I've decided to take a break from social media for a while.
I'm ashamed to say it, but I try to be as transparent as possible here, so I'll just say it. Because bringing truth out into the light is scary and ugly sometimes, but you can't see anything properly in the dark.
This is what my husband said to me in the car yesterday:
"I want my wife back."
He said this because lately I have been obsessing over photos, spending way more minutes than I should taking and choosing and editing photos, scrolling through hundreds of other people's photos, hash tagging photos, coming up with just the right words for captions underneath photos, commenting and liking other people's photos, checking and checking and checking how many people have liked or commented on my photos aaaannnnd analyzing the amount of people who have decided to follow my little grid of photos. And, as you can imagine, all this with the photos takes up a huge amount of time and energy and emotion.
Time and energy and emotion that gets taken away from my husband and my daughters and just my real life as a whole.
I've rationalized that it's my way of expressing myself, my outlet for relaxation. I've even thought of it as a way of gaining recognition when I spend most of my days feeling very much invisible to the world.

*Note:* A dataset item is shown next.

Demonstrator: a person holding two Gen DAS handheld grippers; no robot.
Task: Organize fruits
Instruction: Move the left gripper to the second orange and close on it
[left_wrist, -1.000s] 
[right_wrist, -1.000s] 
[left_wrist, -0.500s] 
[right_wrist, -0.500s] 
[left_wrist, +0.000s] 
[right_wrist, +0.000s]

But I will continue with my brutal honesty, I'm miserable because of the amount of myself I am giving to a phone screen. And so, so weary.
And yet, my husband had to practically make me stop. Because even though it is torture, it is an addictive kind of torture. Even though it has been poison, it is just my kind of poison.
Ever since I can remember, I have struggled so much with this desperate need to feel accepted and valued. I know a lot of people have this need, but mine is especially acute. And here is this perfect breeding ground for my particular insecurity in the form of Facebook and Instagram. Here is where I can see just how accepted I am. Here is where I can tangibly grasp how much I am valued. Here is where I seem to be able to control this with comments and followers. Here is where I am able to hide behind pretty photos instead of dealing with the reasons why I feel like I desperately need to.
To tally up my worth this way is completely inaccurate and skewed and twisted. We all know this. I guess it's a little harder to actually believe because I keep falling for the trick.
As pathetic as it sounds, I've allowed social media to rule me. I've given it the power to lift me up in happiness. And I've permitted it to drag me through the dirt of discouragement.
I believe that there is a way to use social media in a healthy way. To maintain authenticity while striving to capture the beauty in life while at the same time remembering this isn't where our value in life comes from. To honor God and others and ourselves in what we share. To celebrate others' uniquely captured beauty instead of comparing it to ours. To be encouraged and to build up in community instead of tearing either ourselves or another down in feelings of inadequacy.
I just haven't figured it out yet.
And that's why I need some time away to clear my head. To figure out if it's at all possible for me to do this.
I'm also going to use this time to get down on the floor and play more with Evie, to listen a little more attentively to my husband when he's telling me one of his stories, to make a bigger dent in my "to-read" pile and to spend more time cultivating my real live friendships. Maybe I'll even finish that adult coloring book I haven't worked on in months.
I don't think I'll be gone forever, I just need to regain a proper perspective on things. I need to learn again how to hear God's voice of truth in my life without the clutter of social media affecting my listening. I need to learn how to make Him the only one I worship.
So for a while I won't be using Facebook or Instagram. I'll still post here because it's good for me to write about life and what I'm going through and what I'm learning, and I think (I hope!) that can be encouraging to read, as well. I'm just not going to proactively promote each post, and I also won't check to see how many people are reading each post.
If you have any thoughts, insights, perspectives on how to use social media healthily, I would greatly welcome them! Feel free to post in the comment section.